═══ Exercise materials ═══

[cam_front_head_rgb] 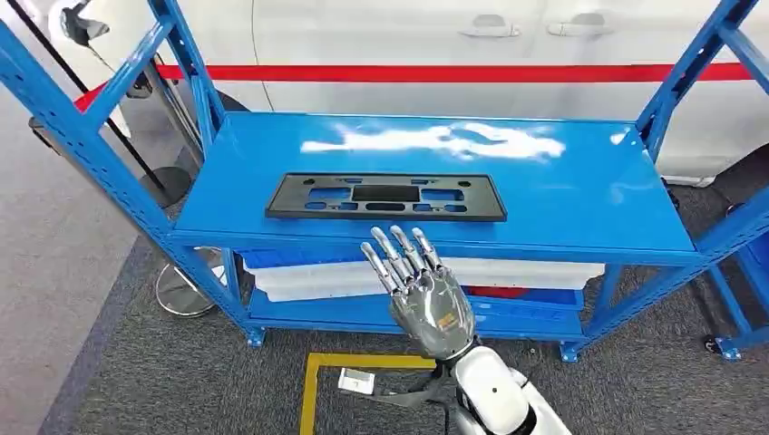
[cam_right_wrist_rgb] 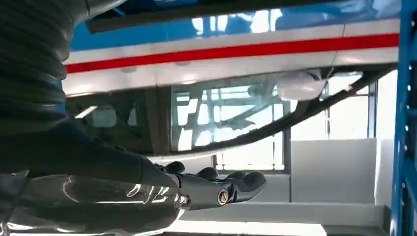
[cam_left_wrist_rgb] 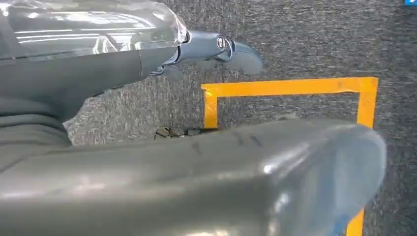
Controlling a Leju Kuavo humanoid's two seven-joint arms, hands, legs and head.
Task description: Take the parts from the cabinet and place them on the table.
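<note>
The right hand [cam_front_head_rgb: 419, 288], fingers apart and empty, hovers just before the flat black part [cam_front_head_rgb: 385, 197] on the blue shelf [cam_front_head_rgb: 580, 195] — it could slip from a shallow grip — while the left hand [cam_left_wrist_rgb: 206, 49], lowered, also holds nothing.

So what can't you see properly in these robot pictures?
- Head view: the white tray on the lower shelf is mostly hidden by the blue shelf above; what it holds can't be told.
- Head view: the glare on the shelf blurs that patch behind the black part.
- Head view: the right hand shows its back, so its palm is hidden.
- Left wrist view: the left hand covers much of the floor.
</note>
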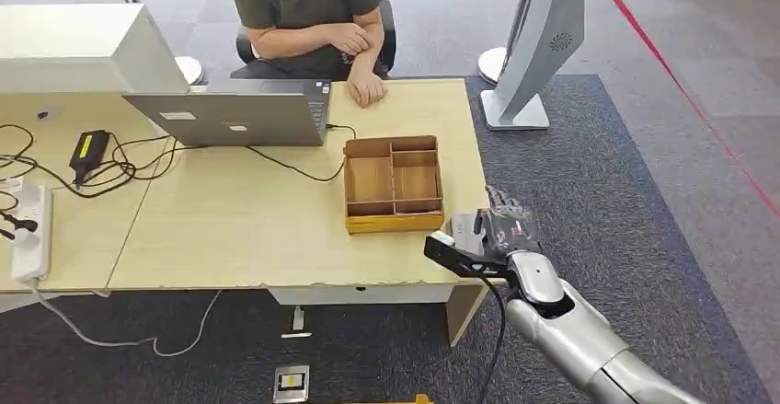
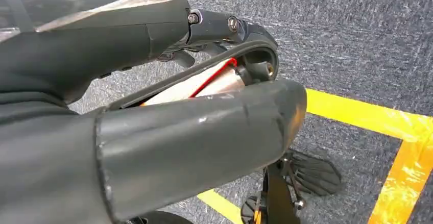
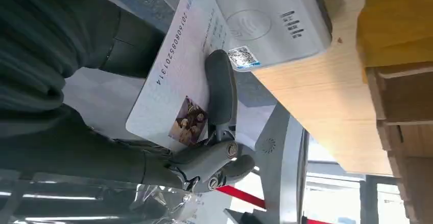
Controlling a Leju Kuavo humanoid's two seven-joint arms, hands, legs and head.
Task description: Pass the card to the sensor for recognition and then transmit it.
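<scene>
My right hand (image 1: 504, 225) hovers at the table's front right corner and holds a white card (image 3: 173, 86) with a printed number and a small photo. One finger (image 3: 220, 89) presses across the card's face. The card's far edge lies against the white card sensor (image 3: 265, 20), a flat reader with a contactless mark. This sensor (image 1: 463, 229) sits on the table just right of the wooden tray (image 1: 393, 215). My left hand (image 2: 178, 132) hangs over the carpet with its fingers apart and nothing in it.
A seated person (image 1: 313, 8) leans on the far side of the table behind a laptop (image 1: 235, 114). Cables and a power strip (image 1: 29, 234) lie at the left. A white stand (image 1: 538, 45) rises on the carpet to the right.
</scene>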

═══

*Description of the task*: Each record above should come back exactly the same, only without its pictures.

*Answer section*:
[cam_front_head_rgb] 
[cam_right_wrist_rgb] 
[cam_left_wrist_rgb] 
Controlling a Leju Kuavo humanoid's two seven-joint arms, hands, legs and head.
Task description: Take the parts from the cabinet and place them on the table.
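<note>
The right hand [cam_front_head_rgb: 419, 288], fingers apart and empty, hovers just before the flat black part [cam_front_head_rgb: 385, 197] on the blue shelf [cam_front_head_rgb: 580, 195] — it could slip from a shallow grip — while the left hand [cam_left_wrist_rgb: 206, 49], lowered, also holds nothing.

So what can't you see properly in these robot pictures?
- Head view: the white tray on the lower shelf is mostly hidden by the blue shelf above; what it holds can't be told.
- Head view: the glare on the shelf blurs that patch behind the black part.
- Head view: the right hand shows its back, so its palm is hidden.
- Left wrist view: the left hand covers much of the floor.
</note>
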Controlling a Leju Kuavo humanoid's two seven-joint arms, hands, legs and head.
Task description: Pass the card to the sensor for recognition and then transmit it.
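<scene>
My right hand (image 1: 504, 225) hovers at the table's front right corner and holds a white card (image 3: 173, 86) with a printed number and a small photo. One finger (image 3: 220, 89) presses across the card's face. The card's far edge lies against the white card sensor (image 3: 265, 20), a flat reader with a contactless mark. This sensor (image 1: 463, 229) sits on the table just right of the wooden tray (image 1: 393, 215). My left hand (image 2: 178, 132) hangs over the carpet with its fingers apart and nothing in it.
A seated person (image 1: 313, 8) leans on the far side of the table behind a laptop (image 1: 235, 114). Cables and a power strip (image 1: 29, 234) lie at the left. A white stand (image 1: 538, 45) rises on the carpet to the right.
</scene>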

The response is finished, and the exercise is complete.